Required action -
All lines from the first line of the material up to and including the line with "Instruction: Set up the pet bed" must be copied exactly, and no others.

:::::

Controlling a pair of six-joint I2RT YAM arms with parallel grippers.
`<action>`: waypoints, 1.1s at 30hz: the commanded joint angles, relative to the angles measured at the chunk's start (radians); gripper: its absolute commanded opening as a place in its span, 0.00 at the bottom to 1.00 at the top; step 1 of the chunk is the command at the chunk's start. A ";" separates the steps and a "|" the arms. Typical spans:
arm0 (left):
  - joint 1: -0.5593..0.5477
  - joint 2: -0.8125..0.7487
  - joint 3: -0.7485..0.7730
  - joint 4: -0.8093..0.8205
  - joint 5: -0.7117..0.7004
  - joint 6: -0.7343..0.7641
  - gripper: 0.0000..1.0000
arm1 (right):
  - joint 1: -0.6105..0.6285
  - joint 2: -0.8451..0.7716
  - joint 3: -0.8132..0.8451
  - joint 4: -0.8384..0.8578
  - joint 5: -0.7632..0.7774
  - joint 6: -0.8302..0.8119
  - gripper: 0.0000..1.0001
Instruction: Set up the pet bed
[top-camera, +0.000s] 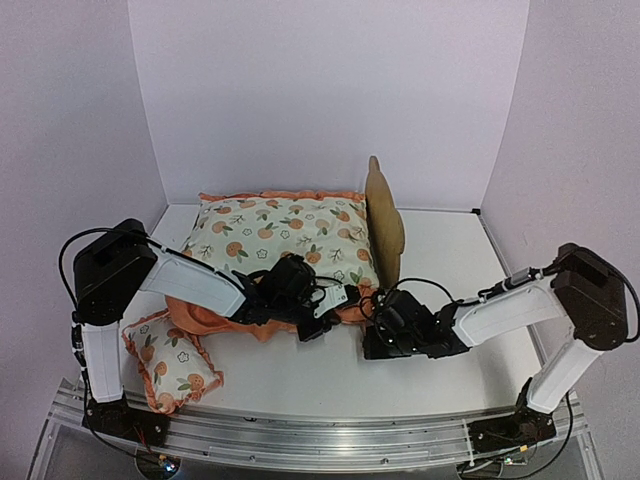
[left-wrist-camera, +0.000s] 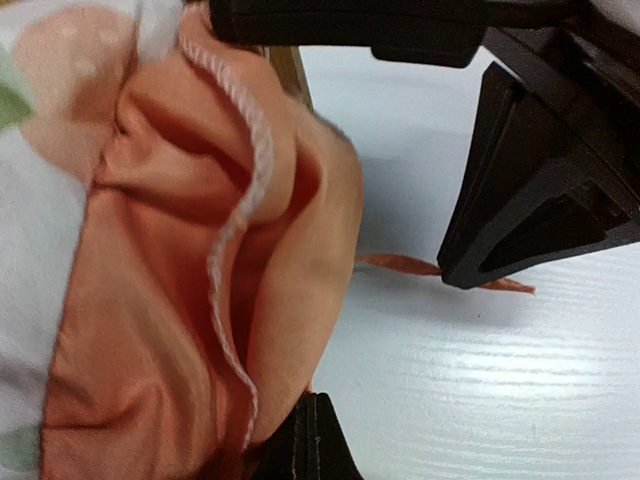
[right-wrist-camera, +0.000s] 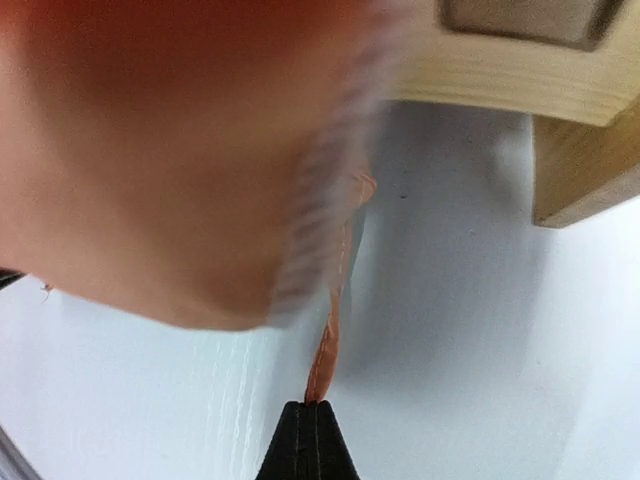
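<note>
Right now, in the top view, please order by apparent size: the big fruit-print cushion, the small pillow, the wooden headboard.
1. fruit-print cushion
2. small pillow
3. wooden headboard, seen nearly edge-on, so its place below the pillow is unsure.

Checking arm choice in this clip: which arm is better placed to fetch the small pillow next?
Left, probably. The pillow lies beside the left arm; the right pincer sits farther off by the pet bed. Both pincers grip the cushion's ruffle, so the left pincer must release first.
</note>
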 joint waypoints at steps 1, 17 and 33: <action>-0.003 0.003 0.000 0.173 0.095 0.034 0.00 | -0.042 -0.115 -0.028 -0.007 -0.163 0.013 0.00; -0.024 0.037 -0.045 0.336 0.227 0.047 0.00 | -0.071 -0.397 -0.087 -0.082 -0.284 0.057 0.00; -0.080 0.148 0.010 0.429 0.317 0.068 0.00 | -0.080 -0.478 -0.028 -0.208 -0.302 0.051 0.00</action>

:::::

Solution to the exercise -
Controlling a pair of six-joint I2RT YAM arms with parallel grippers.
`<action>`: waypoints, 1.1s at 30hz: the commanded joint angles, relative to the angles measured at the chunk's start (radians); gripper: its absolute commanded opening as a place in its span, 0.00 at the bottom to 1.00 at the top; step 1 of the chunk is the command at the chunk's start. A ";" separates the steps and a "|" the arms. Typical spans:
arm0 (left):
  - joint 1: -0.5593..0.5477
  - joint 2: -0.8125..0.7487
  - joint 3: -0.7485..0.7730
  - joint 4: -0.8093..0.8205
  - joint 5: -0.7117..0.7004
  - joint 6: -0.7343..0.7641
  - gripper: 0.0000..1.0000
arm1 (right):
  - joint 1: -0.6105..0.6285
  - joint 2: -0.8451..0.7716
  - joint 3: -0.8132..0.8451
  - joint 4: -0.8384..0.8578
  - joint 5: -0.7632..0.7774
  - joint 6: -0.8302..0.8119
  - gripper: 0.0000..1.0001
Instruction: Set up the pet bed

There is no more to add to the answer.